I also referee basketball sometimes (another way to pick up some easy money, as long as you're able to deal with the petty whining of guys who used to be good in basketball back in the day—but aren't now—and those who were never good in basketball and definitely aren't now). I was asked to referee the game, which was held at the Sporting Chance building.

When I walked in, the two teams were warming up. It's stereotypical and unfair to assume that engineers are not athletic (although one guy on Darlene's team did lose his glasses during pre-game lay-ups). Darlene's boss, Alejandro, is a super-good soccer player. If he lived in South America, the fact that he's a bad-ass engineer and a super-good soccer player would probably enable him to be elected President of Peru and Ecuador. But, here in America, being a bad-ass engineer and a super-good soccer player just means that you're a bad-ass engineer.

Darlene's big boss, Matt Clark, played college basketball at Bucknell. You might have seen him strutting around McKale a couple years ago when Bucknell came to Tucson and kicked the crap out of the Wildcats in the first round of the NIT. (It actually was only a couple years ago, but it feels like it was on the other side of Kevin O'Neill.)

The game started slowly, with Kimley-Horn holding a 2-0 lead after four minutes. Darlene hit a three to give Psomas a brief lead, but then Adam (who leads one of the toughest men's leagues in town in scoring) answered back and Kimley slowly took control of the game. The lead was 10 at the half and Kimley cruised to the win. During the game, one guy dove on a loose ball and his momentum carried him several feet. I was going to invoke the Slide Rule, but...nah!

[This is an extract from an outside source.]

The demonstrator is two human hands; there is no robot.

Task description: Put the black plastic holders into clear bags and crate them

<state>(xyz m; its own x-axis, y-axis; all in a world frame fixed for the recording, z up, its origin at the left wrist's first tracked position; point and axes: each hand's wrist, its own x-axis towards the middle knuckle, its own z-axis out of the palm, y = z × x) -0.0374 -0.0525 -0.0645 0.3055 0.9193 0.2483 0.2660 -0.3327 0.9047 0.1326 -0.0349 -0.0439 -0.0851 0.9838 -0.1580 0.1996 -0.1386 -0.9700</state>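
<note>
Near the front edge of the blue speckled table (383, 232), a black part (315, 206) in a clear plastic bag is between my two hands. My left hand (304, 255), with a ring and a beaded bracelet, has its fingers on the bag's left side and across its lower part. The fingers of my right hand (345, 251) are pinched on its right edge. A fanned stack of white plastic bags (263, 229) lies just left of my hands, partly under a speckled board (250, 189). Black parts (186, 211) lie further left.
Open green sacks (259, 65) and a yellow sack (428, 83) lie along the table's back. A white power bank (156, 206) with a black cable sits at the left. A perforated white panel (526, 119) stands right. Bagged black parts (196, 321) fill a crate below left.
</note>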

Darlene has always been this all-around spectacular person. High-school Valedictorian and five-sport athlete. She played college basketball and volleyball and is in her high school's Athletic Hall of Fame. She's not defined by what she does, but civil engineering does play a big part in her life. (To mess with her, my software engineer son, Alexander, calls her Tacoma Narrows. Look it up.)

Her iPod workout playlist includes "Life Is A Highway," "Expressway to Your Heart," and "Ease on Down the Road" from "The Wiz." (I've always tried to get her to listen to the blues, but she resisted until I told her the story of Robert Johnson selling his soul to the Devil at the crossroads.) Someday I'll introduce her to the old Steve Winwood band, Traffic.

She also likes going to the movies. Her favorite actor: Jeff Bridges.